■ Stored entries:
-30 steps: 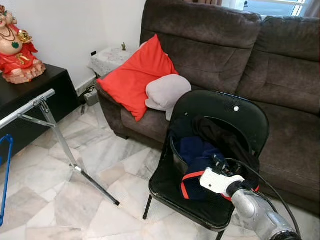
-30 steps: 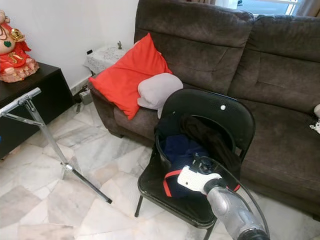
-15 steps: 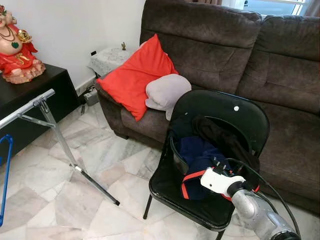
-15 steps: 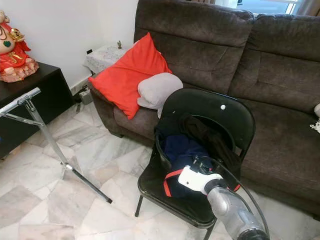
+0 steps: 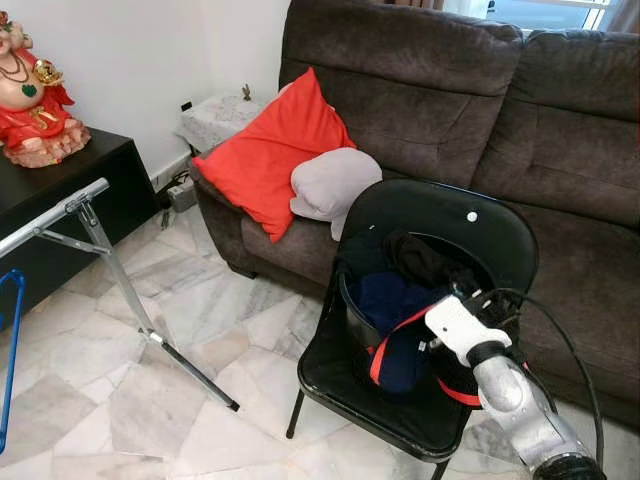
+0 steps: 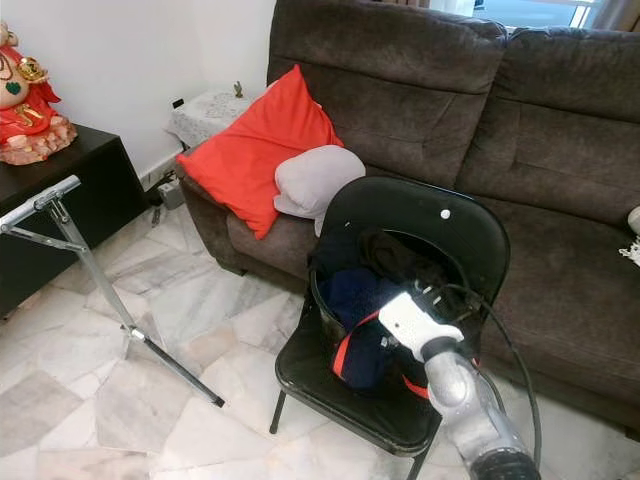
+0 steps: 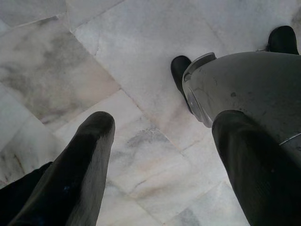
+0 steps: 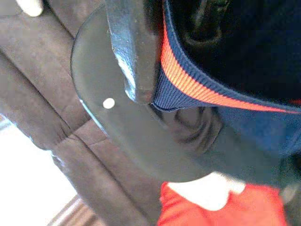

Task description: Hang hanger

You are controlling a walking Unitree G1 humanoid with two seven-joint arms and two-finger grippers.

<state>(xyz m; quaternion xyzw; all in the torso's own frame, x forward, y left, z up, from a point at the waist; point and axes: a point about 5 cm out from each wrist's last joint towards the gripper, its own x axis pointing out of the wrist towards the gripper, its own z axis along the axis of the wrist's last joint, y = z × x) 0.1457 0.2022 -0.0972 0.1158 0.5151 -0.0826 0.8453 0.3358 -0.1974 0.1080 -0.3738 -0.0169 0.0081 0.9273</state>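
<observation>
— Right fingers (image 8: pixel 134 52)?
— Clenched on the orange-red striped hem of the navy-blue fabric garment (image 5: pixel 400 355), just above the seat of the black plastic chair (image 5: pixel 440 215).
— Left fingers (image 7: pixel 89 155)?
— Released, spread wide, hanging over the pale marble tile floor (image 7: pixel 141 56).
— Thin blue hanger (image 5: pixel 10 350)?
— At the far left edge, below the silver metal rack bar (image 5: pixel 55 215), well apart from the chair.

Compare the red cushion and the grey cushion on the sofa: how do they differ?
The red cushion is bright, square and propped upright; the grey cushion is pale, rounded and slumped lower. The red cushion looks larger, and the grey cushion leans against it. Both rest on the brown sofa.
</observation>
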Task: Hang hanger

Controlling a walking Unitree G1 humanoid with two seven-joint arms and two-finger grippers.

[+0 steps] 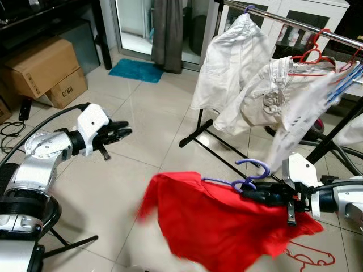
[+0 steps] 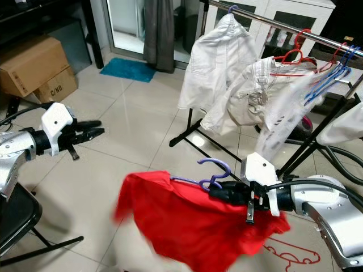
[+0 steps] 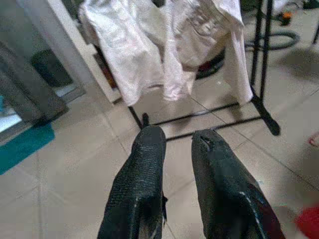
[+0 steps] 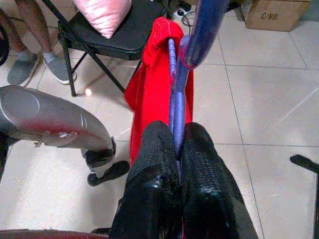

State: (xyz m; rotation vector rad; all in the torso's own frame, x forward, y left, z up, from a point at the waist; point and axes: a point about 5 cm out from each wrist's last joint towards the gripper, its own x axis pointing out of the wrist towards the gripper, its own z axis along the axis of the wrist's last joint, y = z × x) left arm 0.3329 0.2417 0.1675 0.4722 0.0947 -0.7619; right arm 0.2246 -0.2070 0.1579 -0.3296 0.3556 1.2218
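Observation:
A purple hanger (image 1: 253, 170) carries a red garment (image 1: 215, 221), which hangs blurred low over the tiled floor. My right gripper (image 1: 249, 195) is shut on the hanger's neck, just under its hook; in the right wrist view the fingers (image 4: 157, 144) clamp the purple wire (image 4: 175, 99). Above and behind, up to the right, runs the metal clothes rail (image 1: 295, 22). Far to the left, my left gripper (image 1: 126, 131) is held out at mid height, pointing toward the rack. Its fingers (image 3: 144, 164) stand slightly open with nothing between them.
White garments (image 1: 232, 62), red hangers (image 1: 312, 56) and blue hangers (image 1: 346, 76) crowd the rail. The rack's black base (image 1: 198, 136) lies on the floor; a red hanger (image 1: 309, 258) lies at bottom right. Cardboard boxes (image 1: 45, 68) stand far left. A chair (image 4: 124, 30) and a person's feet (image 4: 30, 69) are behind.

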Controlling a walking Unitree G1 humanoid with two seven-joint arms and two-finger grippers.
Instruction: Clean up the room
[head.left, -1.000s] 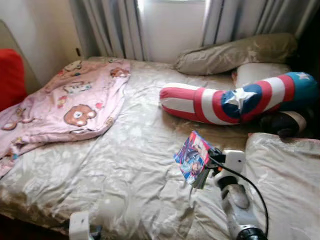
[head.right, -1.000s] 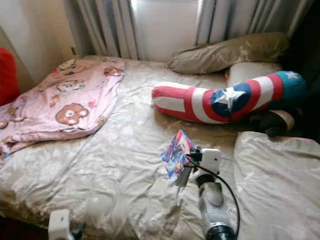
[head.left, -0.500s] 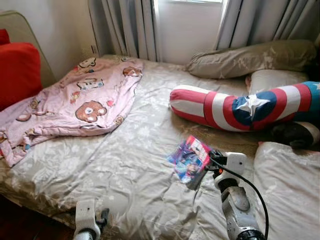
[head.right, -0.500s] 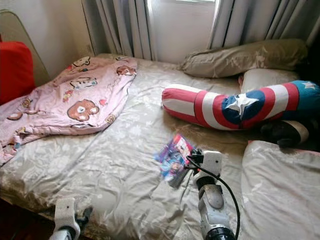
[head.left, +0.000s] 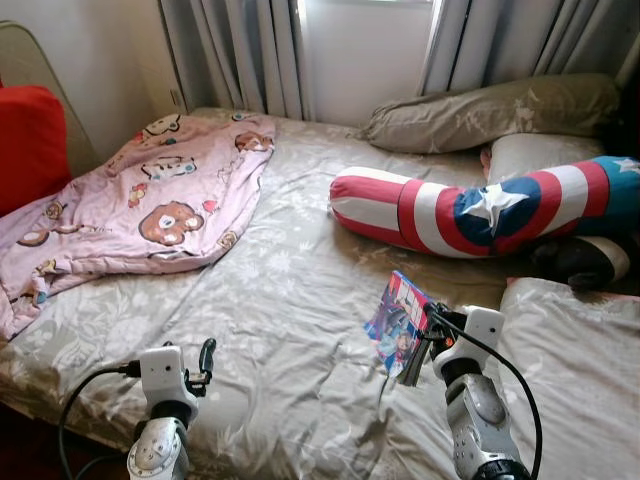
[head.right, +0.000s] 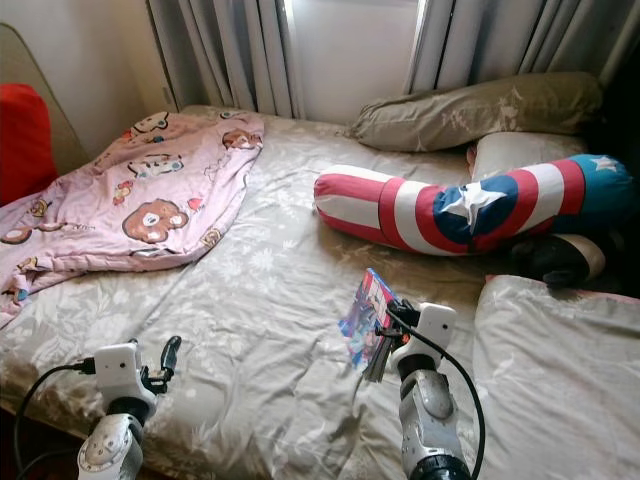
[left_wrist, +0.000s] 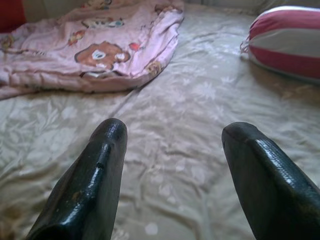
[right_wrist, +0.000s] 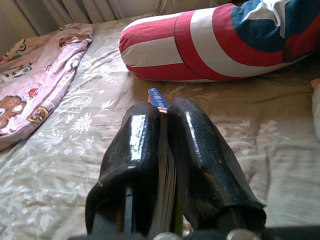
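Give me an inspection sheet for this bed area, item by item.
Surface: bed with a wrinkled beige floral sheet.
Job's things: colourful book held upright above the sheet.
Clutter: pink bear blanket rumpled on the robot's left; striped star bolster; beige pillow.
Grippers: right gripper shut on the book; left gripper open, hovering over the sheet.
Cables: black cable along the right arm, another at the left wrist.
Surroundings: grey curtains, red cushion.

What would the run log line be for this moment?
right tool: shut on book | left tool: open, above bed | book: lifted
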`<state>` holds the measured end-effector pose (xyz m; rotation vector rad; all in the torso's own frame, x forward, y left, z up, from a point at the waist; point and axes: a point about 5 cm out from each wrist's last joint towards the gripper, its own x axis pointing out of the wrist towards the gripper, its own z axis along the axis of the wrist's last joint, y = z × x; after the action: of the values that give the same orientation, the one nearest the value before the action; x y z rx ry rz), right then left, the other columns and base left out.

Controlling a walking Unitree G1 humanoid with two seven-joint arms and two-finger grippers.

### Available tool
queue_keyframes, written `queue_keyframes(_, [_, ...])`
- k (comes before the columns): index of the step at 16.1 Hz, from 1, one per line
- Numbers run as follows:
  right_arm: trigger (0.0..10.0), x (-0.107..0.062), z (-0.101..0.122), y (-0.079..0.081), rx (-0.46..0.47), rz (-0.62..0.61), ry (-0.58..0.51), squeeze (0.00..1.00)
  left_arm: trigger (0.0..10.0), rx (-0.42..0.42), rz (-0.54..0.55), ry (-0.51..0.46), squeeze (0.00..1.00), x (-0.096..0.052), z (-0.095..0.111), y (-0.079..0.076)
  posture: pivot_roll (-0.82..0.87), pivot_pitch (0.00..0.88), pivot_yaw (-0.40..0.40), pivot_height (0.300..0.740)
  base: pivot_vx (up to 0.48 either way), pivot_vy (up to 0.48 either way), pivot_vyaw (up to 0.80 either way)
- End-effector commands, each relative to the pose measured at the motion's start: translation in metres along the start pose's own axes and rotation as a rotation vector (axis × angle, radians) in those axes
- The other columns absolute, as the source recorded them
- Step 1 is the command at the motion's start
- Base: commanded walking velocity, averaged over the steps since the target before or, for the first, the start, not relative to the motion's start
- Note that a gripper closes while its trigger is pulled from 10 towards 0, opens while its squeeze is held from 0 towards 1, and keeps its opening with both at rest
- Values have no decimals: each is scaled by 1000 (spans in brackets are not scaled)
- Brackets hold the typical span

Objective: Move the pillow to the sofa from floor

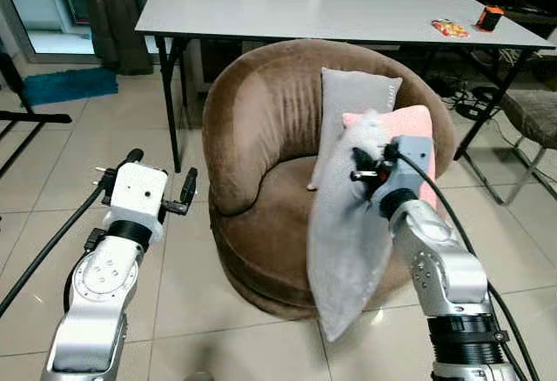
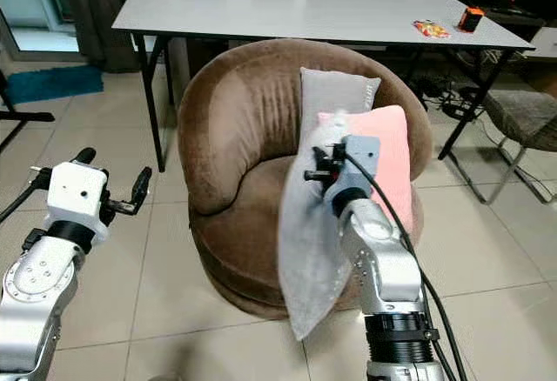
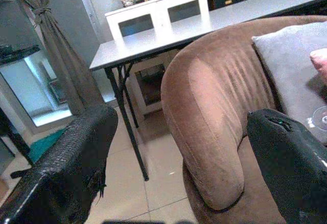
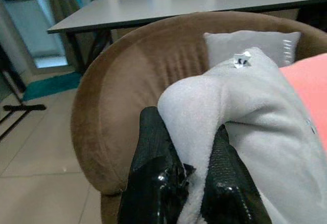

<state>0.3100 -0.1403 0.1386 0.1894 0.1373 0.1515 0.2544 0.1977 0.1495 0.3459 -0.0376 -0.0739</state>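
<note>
Right gripper, jaws clamped on the grey pillow, suspends it over the brown sofa. Left gripper hovers beside the sofa, jaws wide.

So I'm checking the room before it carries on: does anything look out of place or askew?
Only the grey pillow: it hangs limp from the right tool, pinched by its top corner, drooping over the brown sofa's front edge towards the floor. Another grey pillow and a pink one sit upright on the sofa. Nothing looks spilled or damaged.
</note>
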Motion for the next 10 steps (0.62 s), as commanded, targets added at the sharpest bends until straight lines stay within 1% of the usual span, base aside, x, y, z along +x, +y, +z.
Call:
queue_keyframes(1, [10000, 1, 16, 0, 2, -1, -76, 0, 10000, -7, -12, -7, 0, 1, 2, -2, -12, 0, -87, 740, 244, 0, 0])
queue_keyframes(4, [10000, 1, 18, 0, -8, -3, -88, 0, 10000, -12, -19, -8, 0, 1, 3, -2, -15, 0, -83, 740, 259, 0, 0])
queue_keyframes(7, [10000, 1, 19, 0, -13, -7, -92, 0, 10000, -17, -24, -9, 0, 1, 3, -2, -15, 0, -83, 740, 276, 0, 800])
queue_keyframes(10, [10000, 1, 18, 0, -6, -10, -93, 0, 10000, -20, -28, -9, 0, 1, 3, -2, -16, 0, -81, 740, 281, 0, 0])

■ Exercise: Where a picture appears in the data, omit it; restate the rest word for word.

■ Solution to the problem:
-30 steps: 
-30 steps: 
-15 steps: 
-15 steps: 
+0 steps: 
+0 steps: 
+0 steps: 
+0 steps: 

Task description: Hang hanger

You are controlling a walking Unitree G1 humanoid with two seven-joint arms and two-finger grippers.

<state>(xyz m; quaternion xyzw; all in the torso's own frame, x forward, y left, z up, from a point at the waist; point and axes: a point about 5 cm out from each wrist's last joint towards the gripper, its own x axis pointing out of the wrist towards the gripper, its own z axis along the axis of the wrist's last joint, y = z × x) 0.1457 0.2022 -0.0972 0.1158 0.5151 -0.0826 0.8453 0.3358 -0.1974 0.1080 -0.3738 -0.0169 0.0081 0.9273</state>
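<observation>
— Right fingers (image 8: pixel 134 52)?
— Clenched on the orange-red striped hem of the navy-blue fabric garment (image 5: pixel 400 355), just above the seat of the black plastic chair (image 5: pixel 440 215).
— Left fingers (image 7: pixel 89 155)?
— Released, spread wide, hanging over the pale marble tile floor (image 7: pixel 141 56).
— Thin blue hanger (image 5: pixel 10 350)?
— At the far left edge, below the silver metal rack bar (image 5: pixel 55 215), well apart from the chair.

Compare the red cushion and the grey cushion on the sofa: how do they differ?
The red cushion is bright, square and propped upright; the grey cushion is pale, rounded and slumped lower. The red cushion looks larger, and the grey cushion leans against it. Both rest on the brown sofa.
</observation>
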Task: Hang hanger

Controlling a walking Unitree G1 humanoid with two seven-joint arms and two-finger grippers.

[+0 steps] 
[+0 steps] 
[+0 steps] 
[+0 steps] 

State: (xyz m; rotation vector rad; all in the torso's own frame, x forward, y left, z up, from a point at the waist; point and axes: a point about 5 cm out from each wrist's last joint towards the gripper, its own x axis pointing out of the wrist towards the gripper, its own z axis along the axis of the wrist's last joint, y = z × x) left arm 0.3329 0.2417 0.1675 0.4722 0.0947 -0.7619; right arm 0.2246 -0.2070 0.1579 -0.3296 0.3556 1.2218
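Observation:
A purple hanger (image 1: 253, 170) carries a red garment (image 1: 215, 221), which hangs blurred low over the tiled floor. My right gripper (image 1: 249, 195) is shut on the hanger's neck, just under its hook; in the right wrist view the fingers (image 4: 157, 144) clamp the purple wire (image 4: 175, 99). Above and behind, up to the right, runs the metal clothes rail (image 1: 295, 22). Far to the left, my left gripper (image 1: 126, 131) is held out at mid height, pointing toward the rack. Its fingers (image 3: 144, 164) stand slightly open with nothing between them.
White garments (image 1: 232, 62), red hangers (image 1: 312, 56) and blue hangers (image 1: 346, 76) crowd the rail. The rack's black base (image 1: 198, 136) lies on the floor; a red hanger (image 1: 309, 258) lies at bottom right. Cardboard boxes (image 1: 45, 68) stand far left. A chair (image 4: 124, 30) and a person's feet (image 4: 30, 69) are behind.
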
Controlling a walking Unitree G1 humanoid with two seven-joint arms and two-finger grippers.
Instruction: Clean up the room
[head.left, -1.000s] 
[head.right, -1.000s] 
[head.left, -0.500s] 
[head.right, -0.500s] 
[head.left, +0.000s] 
[head.right, +0.000s] 
[left_wrist, +0.000s] 
[right_wrist, +0.000s] 
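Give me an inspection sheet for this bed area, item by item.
Surface: bed with a wrinkled beige floral sheet.
Job's things: colourful book held upright above the sheet.
Clutter: pink bear blanket rumpled on the robot's left; striped star bolster; beige pillow.
Grippers: right gripper shut on the book; left gripper open, hovering over the sheet.
Cables: black cable along the right arm, another at the left wrist.
Surroundings: grey curtains, red cushion.

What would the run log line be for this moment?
right tool: shut on book | left tool: open, above bed | book: lifted
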`<state>` holds the measured end-effector pose (xyz m; rotation vector rad; all in the torso's own frame, x forward, y left, z up, from a point at the waist; point and axes: a point about 5 cm out from each wrist's last joint towards the gripper, its own x axis pointing out of the wrist towards the gripper, its own z axis along the axis of the wrist's last joint, y = z × x; after the action: of the values that give the same orientation, the one nearest the value before the action; x y z rx ry rz), right then left, the other columns and base left out.

Controlling a walking Unitree G1 humanoid with two seven-joint arms and two-finger grippers.

### Available tool
queue_keyframes, written `queue_keyframes(_, [_, ...])`
- k (comes before the columns): index of the step at 16.1 Hz, from 1, one per line
- Numbers run as follows:
  right_arm: trigger (0.0..10.0), x (-0.107..0.062), z (-0.101..0.122), y (-0.079..0.081), rx (-0.46..0.47), rz (-0.62..0.61), ry (-0.58..0.51), squeeze (0.00..1.00)
  left_arm: trigger (0.0..10.0), rx (-0.42..0.42), rz (-0.54..0.55), ry (-0.51..0.46), squeeze (0.00..1.00), x (-0.096..0.052), z (-0.095..0.111), y (-0.079..0.076)
  posture: pivot_roll (-0.82..0.87), pivot_pitch (0.00..0.88), pivot_yaw (-0.40..0.40), pivot_height (0.300..0.740)
  base: pivot_vx (up to 0.48 either way), pivot_vy (up to 0.48 either way), pivot_vyaw (up to 0.80 either way)
- End-effector commands, each relative to the pose measured at the motion's start: translation in metres along the start pose's own axes and rotation as a rotation vector (axis × angle, radians) in those axes
- The other columns absolute, as the source recorded them
- Step 1 is the command at the motion's start
- Base: commanded walking velocity, averaged over the steps since the target before or, for the first, the start, not relative to the motion's start
- Note that a gripper closes while its trigger is pulled from 10 towards 0, opens while its squeeze is held from 0 towards 1, and keeps its opening with both at rest
- Values have no decimals: each is scaled by 1000 (spans in brackets are not scaled)
- Brackets hold the typical span

Objective: Move the pillow to the sofa from floor


<state>0.3100 -0.1403 0.1386 0.1894 0.1373 0.1515 0.2544 0.1977 0.1495 0.3459 -0.0376 -0.0739</state>
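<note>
Right gripper, jaws clamped on the grey pillow, suspends it over the brown sofa. Left gripper hovers beside the sofa, jaws wide.

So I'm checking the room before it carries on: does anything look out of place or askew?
Only the grey pillow: it hangs limp from the right tool, pinched by its top corner, drooping over the brown sofa's front edge towards the floor. Another grey pillow and a pink one sit upright on the sofa. Nothing looks spilled or damaged.
</note>
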Motion for the next 10 steps (0.62 s), as commanded, targets added at the sharpest bends until straight lines stay within 1% of the usual span, base aside, x, y, z along +x, +y, +z.
Call:
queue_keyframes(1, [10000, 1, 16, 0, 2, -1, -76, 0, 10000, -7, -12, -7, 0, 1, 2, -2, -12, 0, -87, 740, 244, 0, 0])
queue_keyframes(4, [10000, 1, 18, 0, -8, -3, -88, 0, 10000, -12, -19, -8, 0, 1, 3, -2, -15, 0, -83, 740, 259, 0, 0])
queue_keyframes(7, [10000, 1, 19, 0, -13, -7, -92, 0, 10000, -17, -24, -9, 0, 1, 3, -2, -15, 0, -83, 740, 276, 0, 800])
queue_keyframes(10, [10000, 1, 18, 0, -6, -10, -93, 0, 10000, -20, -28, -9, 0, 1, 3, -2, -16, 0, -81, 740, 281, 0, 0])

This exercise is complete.